Да, товарищи поняли это и смотрели на него выжидательно, раззадоренно, как бы требуя продолжения рассказа, но Буянов ничего больше не знал. Вспомнил только заключительные слова Ленина, что надобно у Маркса — теоретика и вождя пролетариата — учиться вере в революцию, твердости духа, не хныкать от неудач, организовывать выступление широких масс, создающих в процессе освобождения новую власть, как оружие завоевания дальнейшей свободы.
— Не индивидуальный террор, — подчеркнул Буянов, — подобный тому, что проводит Поволжский комитет партии эсеров, а именно выступление широких масс!

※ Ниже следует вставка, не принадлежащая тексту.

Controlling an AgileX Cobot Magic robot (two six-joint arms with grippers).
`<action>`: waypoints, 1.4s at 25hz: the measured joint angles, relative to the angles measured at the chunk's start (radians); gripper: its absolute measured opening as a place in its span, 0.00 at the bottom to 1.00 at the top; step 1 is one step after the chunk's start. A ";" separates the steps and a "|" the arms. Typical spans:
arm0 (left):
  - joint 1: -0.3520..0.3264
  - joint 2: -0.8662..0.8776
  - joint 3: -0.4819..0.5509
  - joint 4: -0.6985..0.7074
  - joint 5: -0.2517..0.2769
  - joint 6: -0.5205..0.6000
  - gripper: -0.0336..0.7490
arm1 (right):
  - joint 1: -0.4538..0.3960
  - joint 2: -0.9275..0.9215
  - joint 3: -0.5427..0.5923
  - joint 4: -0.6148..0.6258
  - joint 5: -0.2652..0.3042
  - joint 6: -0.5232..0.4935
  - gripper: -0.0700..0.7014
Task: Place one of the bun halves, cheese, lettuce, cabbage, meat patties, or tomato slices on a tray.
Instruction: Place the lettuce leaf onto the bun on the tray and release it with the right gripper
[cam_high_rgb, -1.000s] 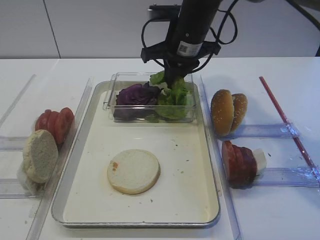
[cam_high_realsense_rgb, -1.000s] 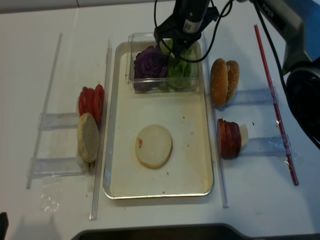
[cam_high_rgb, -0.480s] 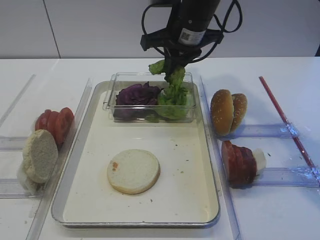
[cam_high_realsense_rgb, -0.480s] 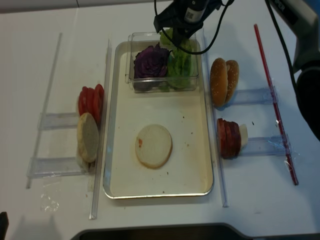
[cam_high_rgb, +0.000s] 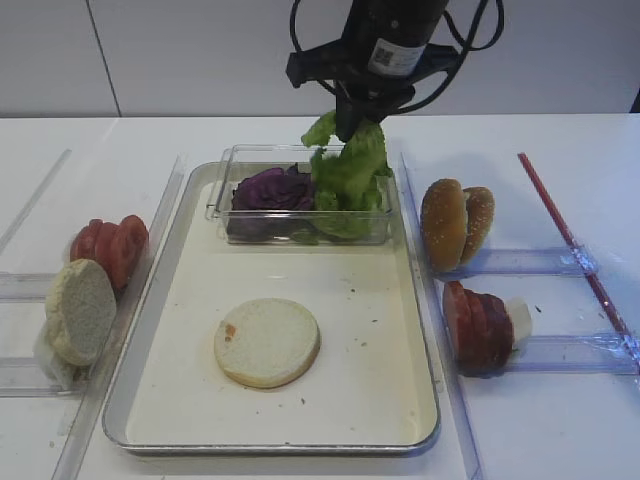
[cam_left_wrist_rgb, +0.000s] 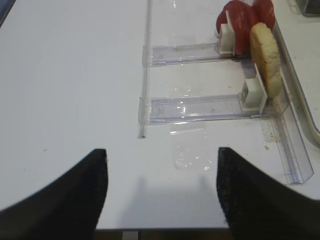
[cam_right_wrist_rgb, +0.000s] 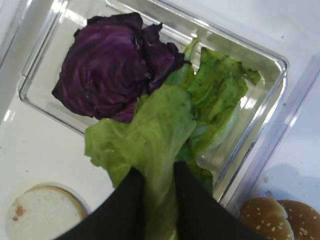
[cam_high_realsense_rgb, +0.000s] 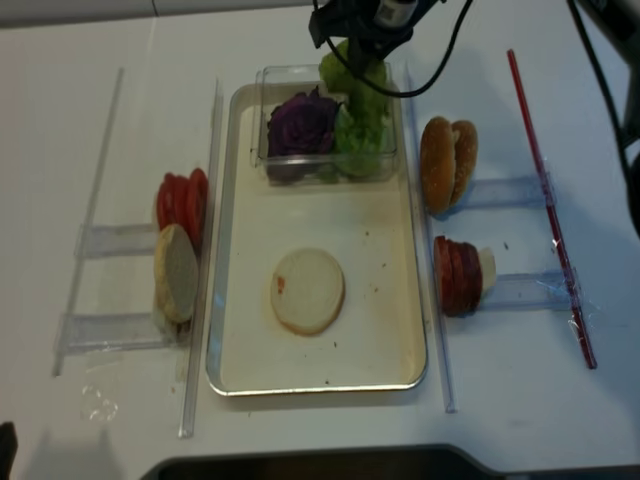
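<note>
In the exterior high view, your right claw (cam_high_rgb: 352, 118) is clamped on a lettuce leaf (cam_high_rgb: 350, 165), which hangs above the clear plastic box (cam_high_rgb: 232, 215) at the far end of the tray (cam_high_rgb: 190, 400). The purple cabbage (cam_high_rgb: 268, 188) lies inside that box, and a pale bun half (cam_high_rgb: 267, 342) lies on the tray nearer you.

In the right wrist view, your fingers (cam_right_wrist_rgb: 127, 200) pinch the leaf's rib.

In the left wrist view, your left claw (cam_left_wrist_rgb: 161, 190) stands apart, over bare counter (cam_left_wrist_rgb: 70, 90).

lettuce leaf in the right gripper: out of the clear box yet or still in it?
Partly out. The right gripper is shut on the lettuce leaf, raised above the clear box, but the leaf's lower end hangs inside, among the other green leaves.
</note>
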 joint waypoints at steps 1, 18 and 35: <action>0.000 0.000 0.000 0.000 0.000 0.000 0.64 | 0.000 -0.006 0.017 -0.002 0.002 -0.007 0.33; 0.000 0.000 0.000 0.000 0.000 0.000 0.64 | 0.000 -0.081 0.088 0.073 0.004 -0.022 0.33; 0.000 0.000 0.000 0.000 0.000 0.000 0.64 | 0.147 -0.191 0.336 0.121 -0.001 -0.076 0.33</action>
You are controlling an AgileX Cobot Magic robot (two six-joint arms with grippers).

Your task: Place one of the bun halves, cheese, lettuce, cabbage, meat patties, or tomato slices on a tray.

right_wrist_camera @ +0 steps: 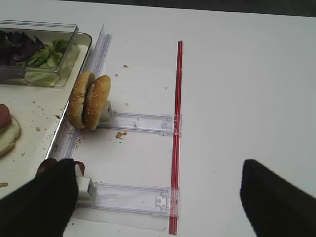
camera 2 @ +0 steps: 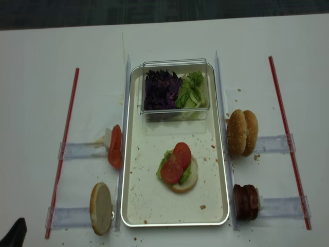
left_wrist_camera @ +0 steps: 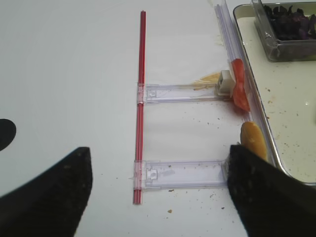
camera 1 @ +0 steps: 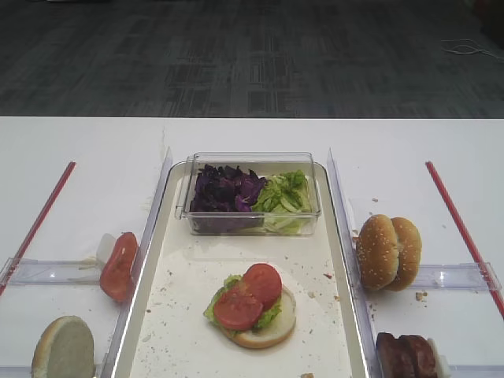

«Террор… Вот где трата без пользы ценнейших сил революции, золотых людей!» — вздохнула беззвучно Муза. Она была несколько разочарована тем, что задуманная «Самарская Лука» будет легальной газетой. Конечно, размышляла девушка, партия стремится сочетать нелегальную работу с легальной, укреплять союз рабочих и крестьянства, но если бы газету выпускали в подполье, ей, Музе, нашлось бы настоящее дело в редакции, а так сиди по-прежнему в Рождествено неведомо до каких времен. Правда, с тех пор как в селе появился Евдоким Шершнев, жизнь стала несравнимо полнее. Вначале Муза не питала к нему ничего, кроме благодарности, а затем влюбилась так, что хоть в Волгу прыгай. Приказала себе настрого не встречаться с ним и все же первая бежала на свидания, выслушивала его нечастые речи о политике, о революции, о народе. Они всегда звучали, как упрек. «Вы видите душу русского человека в цифрах земских статистических таблиц, а я сквозь слова и дела чувствую ее…» «России не чужаки нужны из тех, что разделяют человечество на «людей» и «русских», а свои заступники: Разины, Пугачевы, Отрепьевы». «Мы — что! Мы только называемся максималистами, а нас мало. А вот вас в Самаре — это да! Целая дюжина…» «Если социализм не уравняет всех материально, уничтоженные классы восстановятся». «Идеи не воспитывают — порабощают» и многие другие сентенции высказывал Евдоким, как что-то мучающее его, наболевшее. А Музе хотелось крикнуть: «Ты же хороший! Ты очень хороший». И щеки краснели от готового вырваться признания, а он отвечал с усмешкой, как бы догадываясь о ее мыслях: «Все хорошие люди на кладбищах под бугорками. И всех плохих, что еще топчут землю, сделают хорошими, когда они попадут туда. Так что все дело во времени».
Откуда у него такая «мудрость»? Где он нашел или подметил все то, о чем с таким убеждением говорит? Что это: здравый смысл или… Или он видит то, чего не видят другие? Видит потому, что является случайно причастным к борьбе, посторонним наблюдателем, которому сбоку все яснее? Но ведь это же не так!